Task to carry out: When the word "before" shows up in a line of the data below, copy that whole line.

Start of Block

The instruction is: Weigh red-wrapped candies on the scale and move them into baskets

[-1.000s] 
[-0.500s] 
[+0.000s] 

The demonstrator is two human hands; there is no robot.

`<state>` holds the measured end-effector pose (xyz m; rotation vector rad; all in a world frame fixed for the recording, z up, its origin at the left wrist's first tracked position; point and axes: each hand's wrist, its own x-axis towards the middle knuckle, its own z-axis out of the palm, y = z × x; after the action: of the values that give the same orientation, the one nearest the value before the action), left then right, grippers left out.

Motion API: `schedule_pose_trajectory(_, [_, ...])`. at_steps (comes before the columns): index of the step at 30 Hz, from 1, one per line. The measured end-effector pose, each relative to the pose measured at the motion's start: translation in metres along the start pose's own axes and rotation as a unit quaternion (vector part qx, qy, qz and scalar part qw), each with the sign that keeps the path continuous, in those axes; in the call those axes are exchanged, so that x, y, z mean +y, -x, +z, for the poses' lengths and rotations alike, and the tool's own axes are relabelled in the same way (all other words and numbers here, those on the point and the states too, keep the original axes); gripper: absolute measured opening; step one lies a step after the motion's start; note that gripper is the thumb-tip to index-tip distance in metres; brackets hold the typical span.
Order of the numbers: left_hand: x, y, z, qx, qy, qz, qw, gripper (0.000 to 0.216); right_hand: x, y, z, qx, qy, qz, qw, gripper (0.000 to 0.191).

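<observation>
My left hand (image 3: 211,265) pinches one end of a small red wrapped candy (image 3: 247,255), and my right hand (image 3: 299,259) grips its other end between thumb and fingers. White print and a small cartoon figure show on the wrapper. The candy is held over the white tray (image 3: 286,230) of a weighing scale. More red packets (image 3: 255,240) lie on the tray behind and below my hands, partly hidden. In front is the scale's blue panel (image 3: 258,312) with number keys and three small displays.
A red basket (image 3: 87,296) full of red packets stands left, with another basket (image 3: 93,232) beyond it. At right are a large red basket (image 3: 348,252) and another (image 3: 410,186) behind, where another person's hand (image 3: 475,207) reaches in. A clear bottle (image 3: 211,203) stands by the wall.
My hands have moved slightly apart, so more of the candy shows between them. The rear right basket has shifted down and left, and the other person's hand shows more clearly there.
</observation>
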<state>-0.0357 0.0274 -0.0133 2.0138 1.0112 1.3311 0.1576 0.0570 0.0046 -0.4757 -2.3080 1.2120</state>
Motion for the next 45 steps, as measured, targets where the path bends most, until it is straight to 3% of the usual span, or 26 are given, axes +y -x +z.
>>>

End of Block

Task solution:
`<state>` holds the measured end-effector pose (xyz m; rotation vector rad; all in a world frame fixed for the recording, z up, its origin at the left wrist's first tracked position; point and axes: each hand's wrist, its own x-axis towards the middle knuckle, its own z-axis out of the palm, y = z × x; after the action: of the values that give the same orientation, the one nearest the value before the action), left then right, grippers left out.
Motion API: `schedule_pose_trajectory(_, [_, ...])`. at_steps (comes before the columns): index of the step at 30 Hz, from 1, one per line. The measured end-effector pose, each relative to the pose measured at the motion's start: translation in metres along the start pose's own axes and rotation as a unit quaternion (vector part qx, qy, qz and scalar part qw), each with the sign that keeps the path continuous, in those axes; in the call those axes are exchanged, so that x, y, z mean +y, -x, +z, for the poses' lengths and rotations alike, and the tool's own axes are relabelled in the same way (all other words and numbers here, those on the point and the states too, keep the original axes); gripper: absolute measured opening; step one lies a step after the motion's start; note that gripper is the thumb-tip to index-tip distance in metres; brackets hold the typical span.

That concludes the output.